The 17-nation euro extended declines versus the dollar after Trichet said inflation risks are balanced, and no longer to the upside. It dropped earlier as the ECB kept its main interest rate on hold at 1.5 percent, as predicted by all 57 economists in a Bloomberg survey. The dollar strengthened before President Barack Obama unveils proposals to spur job growth and the U.S. economy. The pound rose against most of its peers as the Bank of England resisted calls to increase its asset- purchase program.
"The statement has a dovish tone, they've revised down their forecasts for growth and inflation by more than the market had expected," said Paul Robson, a senior foreign-exchange strategist at Royal Bank of Scotland Group Plc in London. "The market will just start to embrace the idea that the ECB could be cutting rates by the end of the year."
The euro slipped 0.8 percent to $1.3982 at 1:59 p.m. in London. It reached $1.3972 on Sept. 6, the least since July 13. The euro weakened 0.7 percent to 108.19 yen. The greenback was little changed at 77.31 yen. The pound strengthened 0.2 percent to $1.6015 and 0.9 percent to 87.34 pence per euro.
The central bank now forecasts inflation to average between 2.5 percent and 2.7 percent this year and between 1.2 percent and 2.2 percent in 2012, Trichet said.
Borrowing Cost Bets
German 10-year yields dropped to a record low 1.823 percent.
Euribor futures rose, pushing the implied yield on the contract expiring in March down seven basis points to 1.03 percent, signaling that investors increased wagers on lower borrowing costs. Traders are betting the ECB will cut rates by 26 basis points over the next 12 months, a Credit Suisse Group AG index based on swaps shows.
The Bank of England maintained its quantitative-easing program at 200 billion pounds ($320 billion) today and kept its main interest rate at a record low 0.5 percent.
The pound earlier dropped toward a nine-week low against the dollar after the U.K.'s Institute of Directors called on the Bank of England to add 50 billion pounds ($79.8 billion) to a bond-purchase program it should resume immediately.
Obama Speech
The greenback snapped yesterday's losses versus the yen and the euro on prospects the President's plans will boost growth.
Obama, facing re-election in 2012, will address a joint session of Congress today on proposals to speed job creation that may inject more than $300 billion into the economy next year. Almost half the stimulus may come from tax cuts, including an extension of a 2 percentage-point reduction in the payroll tax paid by workers due to expire Dec. 31 and a new decrease in the portion of the tax paid by employers.
"To announce a broad program to fight unemployment is always something that might be perceived as dollar-positive by the market," said Lutz Karpowitz, a senior currency strategist at Commerzbank AG in Frankfurt.

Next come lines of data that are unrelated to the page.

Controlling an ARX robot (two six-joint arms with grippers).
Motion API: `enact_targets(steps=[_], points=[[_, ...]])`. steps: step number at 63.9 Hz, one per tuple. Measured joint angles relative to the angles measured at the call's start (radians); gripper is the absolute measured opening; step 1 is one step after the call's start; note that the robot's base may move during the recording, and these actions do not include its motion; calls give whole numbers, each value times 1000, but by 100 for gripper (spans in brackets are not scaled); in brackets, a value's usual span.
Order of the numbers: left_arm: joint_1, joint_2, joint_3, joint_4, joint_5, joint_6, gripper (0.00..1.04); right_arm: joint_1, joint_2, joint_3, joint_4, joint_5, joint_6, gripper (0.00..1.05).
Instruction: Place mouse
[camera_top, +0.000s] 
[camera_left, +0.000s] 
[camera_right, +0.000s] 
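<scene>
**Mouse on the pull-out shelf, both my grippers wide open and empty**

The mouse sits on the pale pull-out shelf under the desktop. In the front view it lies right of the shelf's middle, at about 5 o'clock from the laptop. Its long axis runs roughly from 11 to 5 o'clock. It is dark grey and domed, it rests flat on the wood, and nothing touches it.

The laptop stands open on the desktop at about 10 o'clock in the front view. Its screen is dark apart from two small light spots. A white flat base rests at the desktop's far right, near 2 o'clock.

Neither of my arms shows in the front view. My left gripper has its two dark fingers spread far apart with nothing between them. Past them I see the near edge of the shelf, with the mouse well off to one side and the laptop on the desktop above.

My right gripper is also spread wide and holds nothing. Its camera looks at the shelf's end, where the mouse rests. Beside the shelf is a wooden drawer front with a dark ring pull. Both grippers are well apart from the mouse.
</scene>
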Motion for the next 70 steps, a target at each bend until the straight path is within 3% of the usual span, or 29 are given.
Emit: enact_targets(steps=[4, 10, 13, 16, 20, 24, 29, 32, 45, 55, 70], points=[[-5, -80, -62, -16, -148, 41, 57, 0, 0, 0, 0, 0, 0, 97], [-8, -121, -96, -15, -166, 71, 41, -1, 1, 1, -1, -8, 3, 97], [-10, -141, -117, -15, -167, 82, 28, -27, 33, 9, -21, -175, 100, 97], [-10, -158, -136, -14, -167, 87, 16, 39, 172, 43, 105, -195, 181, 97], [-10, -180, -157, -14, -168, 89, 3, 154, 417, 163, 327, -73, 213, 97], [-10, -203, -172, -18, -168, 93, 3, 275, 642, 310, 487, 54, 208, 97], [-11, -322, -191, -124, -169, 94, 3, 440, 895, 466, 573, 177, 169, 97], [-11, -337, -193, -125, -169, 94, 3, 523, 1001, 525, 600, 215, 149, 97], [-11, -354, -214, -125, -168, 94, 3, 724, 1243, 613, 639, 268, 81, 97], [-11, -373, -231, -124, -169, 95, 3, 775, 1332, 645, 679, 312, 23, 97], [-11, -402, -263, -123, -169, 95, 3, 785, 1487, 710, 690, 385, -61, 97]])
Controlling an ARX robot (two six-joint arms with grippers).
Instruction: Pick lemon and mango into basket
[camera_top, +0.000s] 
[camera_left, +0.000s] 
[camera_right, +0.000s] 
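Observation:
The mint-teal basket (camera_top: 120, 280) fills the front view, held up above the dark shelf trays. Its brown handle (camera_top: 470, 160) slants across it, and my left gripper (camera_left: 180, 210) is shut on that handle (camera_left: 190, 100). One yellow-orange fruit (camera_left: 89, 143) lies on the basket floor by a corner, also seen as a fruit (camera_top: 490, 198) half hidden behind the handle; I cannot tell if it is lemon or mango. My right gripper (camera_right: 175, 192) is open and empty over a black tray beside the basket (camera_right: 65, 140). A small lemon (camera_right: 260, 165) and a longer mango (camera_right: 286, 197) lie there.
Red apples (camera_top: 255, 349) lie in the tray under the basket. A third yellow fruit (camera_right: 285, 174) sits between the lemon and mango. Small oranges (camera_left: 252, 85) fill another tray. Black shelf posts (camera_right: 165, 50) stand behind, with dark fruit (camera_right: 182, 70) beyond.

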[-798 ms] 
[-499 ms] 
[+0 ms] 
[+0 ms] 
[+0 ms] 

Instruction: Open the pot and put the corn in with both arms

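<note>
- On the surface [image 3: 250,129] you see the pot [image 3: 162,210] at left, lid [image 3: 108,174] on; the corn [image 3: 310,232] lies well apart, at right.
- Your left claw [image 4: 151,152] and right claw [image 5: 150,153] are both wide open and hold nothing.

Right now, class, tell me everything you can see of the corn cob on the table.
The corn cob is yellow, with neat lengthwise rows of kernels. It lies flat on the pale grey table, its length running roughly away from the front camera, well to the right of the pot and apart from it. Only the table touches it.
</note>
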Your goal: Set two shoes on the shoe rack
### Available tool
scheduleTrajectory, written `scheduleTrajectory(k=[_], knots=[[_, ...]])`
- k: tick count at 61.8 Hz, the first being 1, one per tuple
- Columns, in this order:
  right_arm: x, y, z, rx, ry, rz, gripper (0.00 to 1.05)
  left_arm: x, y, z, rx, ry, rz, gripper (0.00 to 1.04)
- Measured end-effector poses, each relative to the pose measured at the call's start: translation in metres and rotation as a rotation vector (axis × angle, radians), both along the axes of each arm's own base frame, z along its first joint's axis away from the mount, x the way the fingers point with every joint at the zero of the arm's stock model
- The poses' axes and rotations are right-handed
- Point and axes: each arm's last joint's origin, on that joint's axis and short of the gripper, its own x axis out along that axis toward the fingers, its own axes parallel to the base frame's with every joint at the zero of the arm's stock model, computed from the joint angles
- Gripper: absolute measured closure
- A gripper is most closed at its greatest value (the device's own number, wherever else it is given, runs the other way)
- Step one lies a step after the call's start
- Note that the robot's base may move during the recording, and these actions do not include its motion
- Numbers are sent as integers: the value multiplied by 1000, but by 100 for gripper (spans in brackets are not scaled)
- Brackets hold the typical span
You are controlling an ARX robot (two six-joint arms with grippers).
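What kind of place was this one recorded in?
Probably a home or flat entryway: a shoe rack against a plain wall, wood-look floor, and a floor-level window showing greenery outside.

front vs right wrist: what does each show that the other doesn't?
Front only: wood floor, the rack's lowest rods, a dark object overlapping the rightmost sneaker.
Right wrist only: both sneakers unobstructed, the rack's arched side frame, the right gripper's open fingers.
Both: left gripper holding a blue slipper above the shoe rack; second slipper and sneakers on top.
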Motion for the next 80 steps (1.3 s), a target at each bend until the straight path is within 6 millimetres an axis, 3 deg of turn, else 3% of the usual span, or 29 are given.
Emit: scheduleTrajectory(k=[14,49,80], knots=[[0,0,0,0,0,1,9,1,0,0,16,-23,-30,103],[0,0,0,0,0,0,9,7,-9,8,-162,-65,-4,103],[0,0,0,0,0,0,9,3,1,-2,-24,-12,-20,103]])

San Francisco Fed President John C. Williams yesterday cut his growth forecast for the rest of 2011 and said the economy probably won't be able to expand enough to bring down a 9.1 percent jobless rate soon.
"The real threat is an economy that is at risk of stalling and the prospect of many years of very high unemployment, with potentially long-run negative consequences," Williams said in a speech in Seattle. While the Fed could take new steps to ease conditions, "these 'treatments' won't make our economic problems go away and their costs and benefits must be carefully balanced."
Fiscal Stimulus
The U.S. economy grew at a 1 percent annual rate in the second quarter, and unemployment remained stuck at 9.1 percent in August as job growth stagnated. Confidence among consumers plunged last month to the lowest level in more than two years.
"You're likely to see the Fed carry along as they have been," said Thomas Averill, a director in Sydney at Rochford Capital, a currency and interest-rate risk management company. "The real baton for stimulus has now been passed to the fiscal side of the equation as opposed to the monetary policy side."
Switzerland's currency weakened against all of 16 major peers tracked by Bloomberg, sliding most versus the New Zealand dollar and the pound. The franc fell by a record against the euro on Sept. 6 after the Swiss National Bank set a franc ceiling -- the first time such a limit was set since 1978 -- saying it would use "unlimited" quantities of cash to cap the increase.
'Stand Their Line'
"The general consensus is that the SNB is ready to stand pat and it wouldn't be smart to try and take them on at the moment," said Peter Rosenstreich, chief currency analyst at Swissquote Bank SA in Geneva. "They're going to stand their line and hold the ground."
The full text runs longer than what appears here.